Fiscal 2009 grain and feed exports are forecast $500 million lower than the February forecast to $25.6 billion. This is largely due to downward revisions in both wheat volume and value. Offsetting are corn, rice, and certain feeds. Large global supplies and sluggish trade, aggravated by the economic crisis, contribute to reduced U.S. competitiveness. Wheat is lowered $1 billion to $6.4 billion, reflecting abundant world wheat supplies and intensified competition. A 1.9 million ton revision from February to 24.6 million tons is due to higher expected competition during the summer months from most major exporters, including the EU, Russia, Ukraine, and Australia.
The forecast export value for coarse grains is increased $400 million since February to $9.6 billion, mostly due to an upward revision in corn unit value, reflecting a recovery in global demand and anticipation of a tighter U.S. market. Competition from Argentina and Brazil remains largely unchanged; on balance, however, other competitors in North Africa and the Middle East are boosted, resulting in a lowering of U.S. corn exports by 500,000 tons to 44.5 million.
Rice export value is up $200 million to $2 billion due to the larger proportion of rice shipped fully milled and global prices that have fallen more slowly than expected. This results in a significant boost in average unit value. Volume, however, is lowered 100,000 tons to 3.5 million because of slow sales of rough rice to Latin America.
The fiscal 2009 export forecast for oilseeds and products is $20 billion, up $1.6 billion from the February estimate.
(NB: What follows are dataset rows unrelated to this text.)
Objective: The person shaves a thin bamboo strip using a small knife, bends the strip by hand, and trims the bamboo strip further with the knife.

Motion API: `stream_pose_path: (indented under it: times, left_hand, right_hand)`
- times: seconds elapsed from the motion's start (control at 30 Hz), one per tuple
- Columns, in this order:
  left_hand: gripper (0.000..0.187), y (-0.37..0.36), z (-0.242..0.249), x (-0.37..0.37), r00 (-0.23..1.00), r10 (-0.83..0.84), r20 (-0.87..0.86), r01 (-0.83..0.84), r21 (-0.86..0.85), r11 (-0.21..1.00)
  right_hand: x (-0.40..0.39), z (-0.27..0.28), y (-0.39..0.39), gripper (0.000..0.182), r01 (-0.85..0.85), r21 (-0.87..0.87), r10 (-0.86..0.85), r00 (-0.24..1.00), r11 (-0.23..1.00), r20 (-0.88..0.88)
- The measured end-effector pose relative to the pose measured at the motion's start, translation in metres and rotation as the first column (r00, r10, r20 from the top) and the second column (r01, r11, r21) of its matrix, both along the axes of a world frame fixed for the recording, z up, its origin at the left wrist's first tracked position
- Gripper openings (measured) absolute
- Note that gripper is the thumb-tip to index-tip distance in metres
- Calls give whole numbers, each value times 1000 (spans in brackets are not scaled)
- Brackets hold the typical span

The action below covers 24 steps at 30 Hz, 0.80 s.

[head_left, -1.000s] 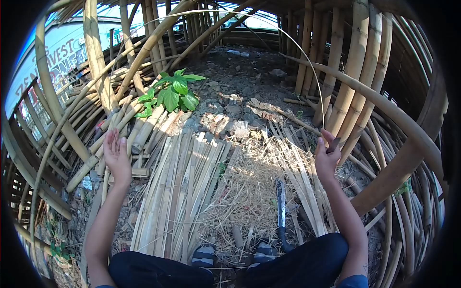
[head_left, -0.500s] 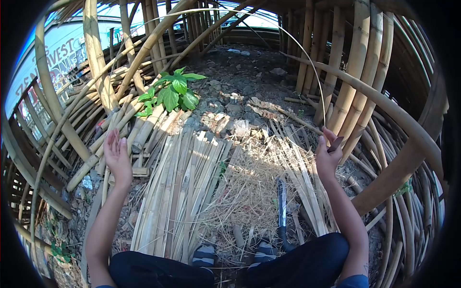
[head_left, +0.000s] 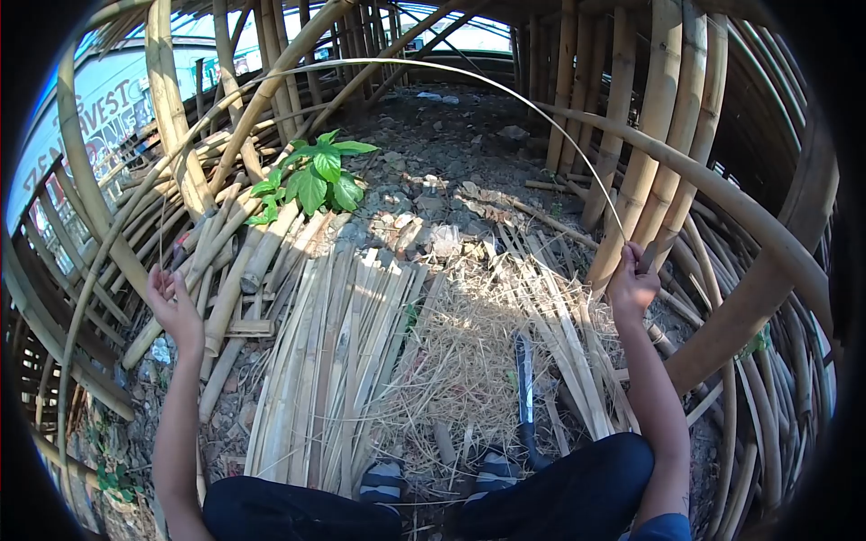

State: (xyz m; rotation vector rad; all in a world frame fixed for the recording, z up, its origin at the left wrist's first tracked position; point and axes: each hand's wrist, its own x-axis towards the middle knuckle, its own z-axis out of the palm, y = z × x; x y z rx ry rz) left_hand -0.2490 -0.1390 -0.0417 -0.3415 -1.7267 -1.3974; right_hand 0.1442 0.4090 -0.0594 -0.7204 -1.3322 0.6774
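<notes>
A long thin bamboo sliver [head_left: 379,63] arches high over the ground from one hand to the other. My left hand [head_left: 171,305] pinches its left end, out by the stacked poles. My right hand [head_left: 633,284] is closed around the sliver's right end together with a small dark blade that sticks up from the fist. I sit on the ground with dark trousers and striped sandals [head_left: 492,469] at the bottom of the view. A large knife [head_left: 525,388] lies on the shavings between my knees and my right hand.
Flat split bamboo strips [head_left: 334,361] lie in a stack in front of me, beside a heap of dry shavings [head_left: 469,352]. Thick bamboo poles [head_left: 649,153] lean on the right and left. A green leafy plant [head_left: 316,176] grows beyond the strips.
My left hand has swung outward and down to the left, widening the sliver's arc. My right hand has shut into a fist and dropped slightly. The view has tilted a little.
</notes>
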Motion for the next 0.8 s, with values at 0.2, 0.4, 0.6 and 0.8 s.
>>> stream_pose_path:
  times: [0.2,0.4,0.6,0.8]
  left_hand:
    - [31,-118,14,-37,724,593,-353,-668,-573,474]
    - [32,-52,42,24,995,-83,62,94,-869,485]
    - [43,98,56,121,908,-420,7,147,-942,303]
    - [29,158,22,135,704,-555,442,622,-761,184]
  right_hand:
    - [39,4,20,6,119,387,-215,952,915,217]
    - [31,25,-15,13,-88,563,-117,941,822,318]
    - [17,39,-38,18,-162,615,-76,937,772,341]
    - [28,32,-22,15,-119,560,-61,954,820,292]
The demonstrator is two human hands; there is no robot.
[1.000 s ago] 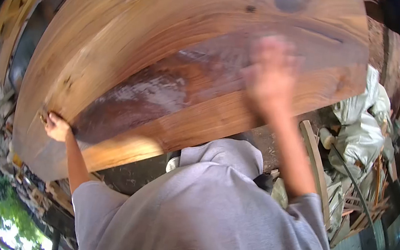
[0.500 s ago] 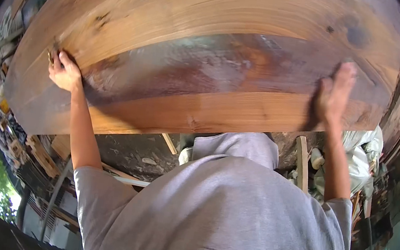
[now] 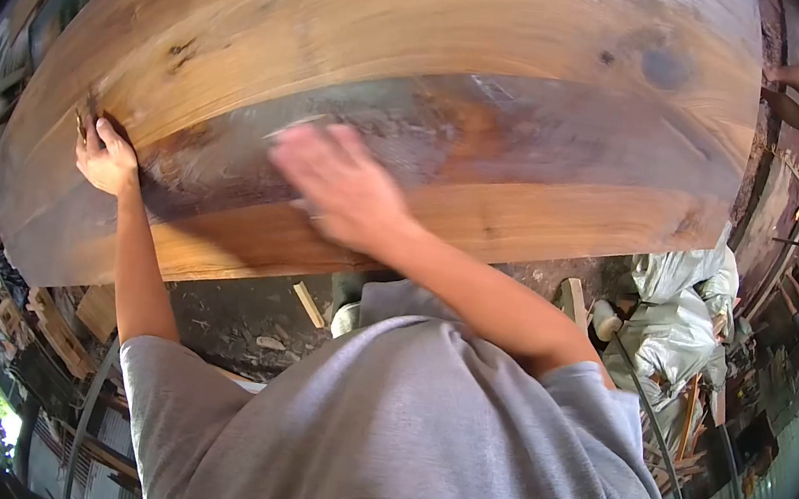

The revised forecast reflects larger export volumes for soybeans and products and stable to higher unit values, particularly for vegetable oils. Soybean export value is forecast at $13.1 billion, up $1 billion due to a significant increase in export volume as unit price remains unchanged. Soybean exports for the remainder of the fiscal year are expected to remain strong, reflecting crop shortfalls in Argentina and record imports by China. Forecast soybean oil and meal export values are increased on improved volumes and unit values. Reduced South American crush and exports will provide additional marketing opportunities for U.S. products.
The fiscal 2009 forecast for cotton exports is raised $200 million from February’s forecast to $3.8 billion due to a 200,000-ton increase in shipments now forecast at 2.7 million tons. Since February, the U.S. share of world trade has grown as the operation of India’s Minimum Support Price has decreased their competitiveness in major import markets. The United States has been the primary beneficiary.
Exports of livestock, poultry, and dairy products are forecast at $18.4 billion, down nearly $500 million from the February estimate. The $400 million reduction in the dairy product outlook accounts for much of the decline with beef, and hides and skins making up most of the rest. Weakened dairy import demand is coupled with increased competition from subsidized exports of nonfat dry milk and butterfat from the EU. On a positive note, global dairy prices appear to have stabilized, and have recently begun to show signs of recovery. The beef export forecast is lowered $200 million based on weaker demand by major trading partners Japan, South Korea, and Mexico. Hides and skins fall nearly $200 million due to weak demand for leather as car sales slump.
Conversely, poultry exports are revised upward $300 million due to stronger shipments in the first half of the year. The pork export forecast is up slightly as stronger-than-expected sales to Mexico and Japan in early 2009 more than offset recent concerns about A/H1N1 influenza. A combination of foreign restrictions and reduced consumption in some countries is expected to temper growth, but the impacts are expected to be short term.
The fiscal 2009 export forecast for horticultural products is unchanged at a record $21.5 billion. Overall, sales volume is mostly flat, but higher prices for some products boost export value. The global economic crisis is expected to slow the growth in horticultural export value to 3 percent, the slowest rate in the past 7 years. Weaker exports to major markets such as Canada, Japan, and Korea are largely being offset by stronger exports to Mexico, China, and Taiwan. Horticultural exports to the EU are expected to remain flat.
The fruit and vegetable export forecasts are unchanged from the February forecast of $5.7 billion each. Dominated by almonds, tree nut exports are unchanged from the February forecast of $3.6 billion. A record almond harvest combined with slowing EU demand has put downward pressure on prices and export value. This is offset by surging pistachio exports (shipped mostly to the EU and China) due to reduced competition from Iran which has suffered a major crop shortfall.